[TASK DESCRIPTION]: Retype the whole listing below exactly, keeping every picture out of it.

[SUPPLIED INFORMATION]:
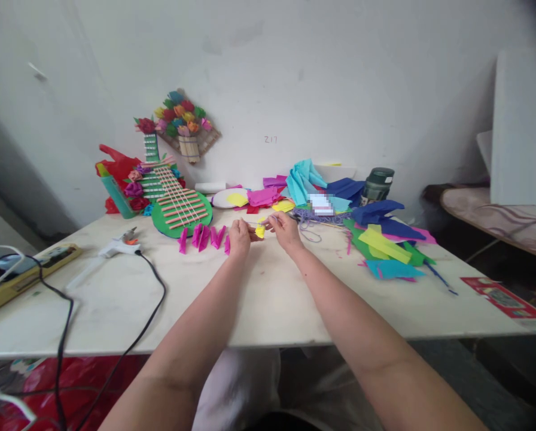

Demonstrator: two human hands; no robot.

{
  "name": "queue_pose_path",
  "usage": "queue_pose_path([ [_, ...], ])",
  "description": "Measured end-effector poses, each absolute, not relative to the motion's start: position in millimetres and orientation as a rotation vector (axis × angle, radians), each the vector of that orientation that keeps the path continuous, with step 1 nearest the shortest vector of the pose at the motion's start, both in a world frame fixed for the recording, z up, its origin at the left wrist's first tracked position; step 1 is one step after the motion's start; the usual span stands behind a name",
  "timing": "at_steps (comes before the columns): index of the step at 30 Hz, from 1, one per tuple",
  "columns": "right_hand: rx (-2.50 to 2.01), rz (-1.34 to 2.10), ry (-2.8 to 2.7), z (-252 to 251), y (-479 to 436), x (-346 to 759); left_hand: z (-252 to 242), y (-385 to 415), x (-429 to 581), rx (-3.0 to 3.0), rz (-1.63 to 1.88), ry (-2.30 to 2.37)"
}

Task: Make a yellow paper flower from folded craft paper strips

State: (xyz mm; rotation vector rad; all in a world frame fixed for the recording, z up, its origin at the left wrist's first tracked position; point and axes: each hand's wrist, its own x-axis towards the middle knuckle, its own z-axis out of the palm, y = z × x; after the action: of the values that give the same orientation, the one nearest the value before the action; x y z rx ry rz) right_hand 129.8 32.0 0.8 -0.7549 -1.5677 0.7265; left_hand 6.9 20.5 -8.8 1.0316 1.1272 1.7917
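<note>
Over the middle of the table, my left hand [241, 238] is closed, its fingers at a small yellow crepe paper piece [260, 230]. Right beside it, my right hand [284, 230] pinches what looks like a thin strand of purple yarn close to the yellow paper. Both hands' fingertips are small and partly hidden. A tangle of purple yarn [310, 219] lies just beyond my right hand. To the left of my left hand, several folded magenta paper pieces [200, 237] stand in a row, the last one partly behind the hand.
A green paper-and-stick instrument model [178, 212] leans at the back left. Near it lie a hot glue gun [119, 245] with a black cord and a power strip [34, 278]. Coloured crepe paper [384, 242] and a dark jar [378, 185] occupy the right side. A flower decoration [188, 146] leans against the wall.
</note>
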Motion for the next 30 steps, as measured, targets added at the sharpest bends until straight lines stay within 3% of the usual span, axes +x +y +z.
queue_pose_path([
  [11,-0.762,0.723,-1.516,2,37,136,-3,21,1,0.915,2.013,1.132],
  [20,-0.627,1.214,-1.13,12,35,139,-4,22,-8,0.856,1.87,0.977],
  [30,-0.499,1.366,-0.984,14,36,141,-6,21,-7,0.775,1.789,0.921],
])
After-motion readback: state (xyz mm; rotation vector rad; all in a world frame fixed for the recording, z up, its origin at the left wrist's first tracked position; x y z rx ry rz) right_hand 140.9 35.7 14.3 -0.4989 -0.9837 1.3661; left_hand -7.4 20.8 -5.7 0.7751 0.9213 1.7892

[OUTPUT OF THE TASK]:
Demonstrator: two human hands; no robot.

{
  "name": "queue_pose_path",
  "usage": "queue_pose_path([ [_, ...], ])",
  "description": "Measured end-effector poses, each absolute, not relative to the motion's start: position in millimetres and orientation as a rotation vector (axis × angle, radians), each the vector of that orientation that keeps the path continuous, with step 1 nearest the shortest vector of the pose at the motion's start, both in a world frame fixed for the recording, z up, its origin at the left wrist's first tracked position; step 1 is one step after the motion's start; the usual span stands behind a name",
  "timing": "at_steps (comes before the columns): index of the step at 30 Hz, from 1, one per tuple",
  "columns": "right_hand: rx (-2.50 to 2.01), rz (-1.34 to 2.10), ry (-2.8 to 2.7), z (-252 to 251), y (-479 to 436), x (-346 to 759); left_hand: z (-252 to 242), y (-385 to 415), x (-429 to 581), rx (-3.0 to 3.0), rz (-1.63 to 1.88), ry (-2.30 to 2.37)"
}

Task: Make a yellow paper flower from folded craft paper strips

State: (xyz mm; rotation vector rad; all in a world frame fixed for the recording, z up, its origin at the left wrist's first tracked position; point and axes: each hand's wrist, its own x-axis towards the middle knuckle, its own z-axis out of the palm, y = z × x; after the action: of the values that give the same orientation, the one nearest the value before the action; x y z rx ry rz) right_hand 129.8 32.0 0.8 -0.7549 -1.5677 0.7265; left_hand 6.9 20.5 -8.8 1.0316 1.1272 1.7917
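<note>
Over the middle of the table, my left hand [241, 238] is closed, its fingers at a small yellow crepe paper piece [260, 230]. Right beside it, my right hand [284, 230] pinches what looks like a thin strand of purple yarn close to the yellow paper. Both hands' fingertips are small and partly hidden. A tangle of purple yarn [310, 219] lies just beyond my right hand. To the left of my left hand, several folded magenta paper pieces [200, 237] stand in a row, the last one partly behind the hand.
A green paper-and-stick instrument model [178, 212] leans at the back left. Near it lie a hot glue gun [119, 245] with a black cord and a power strip [34, 278]. Coloured crepe paper [384, 242] and a dark jar [378, 185] occupy the right side. A flower decoration [188, 146] leans against the wall.
</note>
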Motion for the next 30 steps, as measured, targets added at the sharpest bends until straight lines stay within 3% of the usual span, axes +x +y +z.
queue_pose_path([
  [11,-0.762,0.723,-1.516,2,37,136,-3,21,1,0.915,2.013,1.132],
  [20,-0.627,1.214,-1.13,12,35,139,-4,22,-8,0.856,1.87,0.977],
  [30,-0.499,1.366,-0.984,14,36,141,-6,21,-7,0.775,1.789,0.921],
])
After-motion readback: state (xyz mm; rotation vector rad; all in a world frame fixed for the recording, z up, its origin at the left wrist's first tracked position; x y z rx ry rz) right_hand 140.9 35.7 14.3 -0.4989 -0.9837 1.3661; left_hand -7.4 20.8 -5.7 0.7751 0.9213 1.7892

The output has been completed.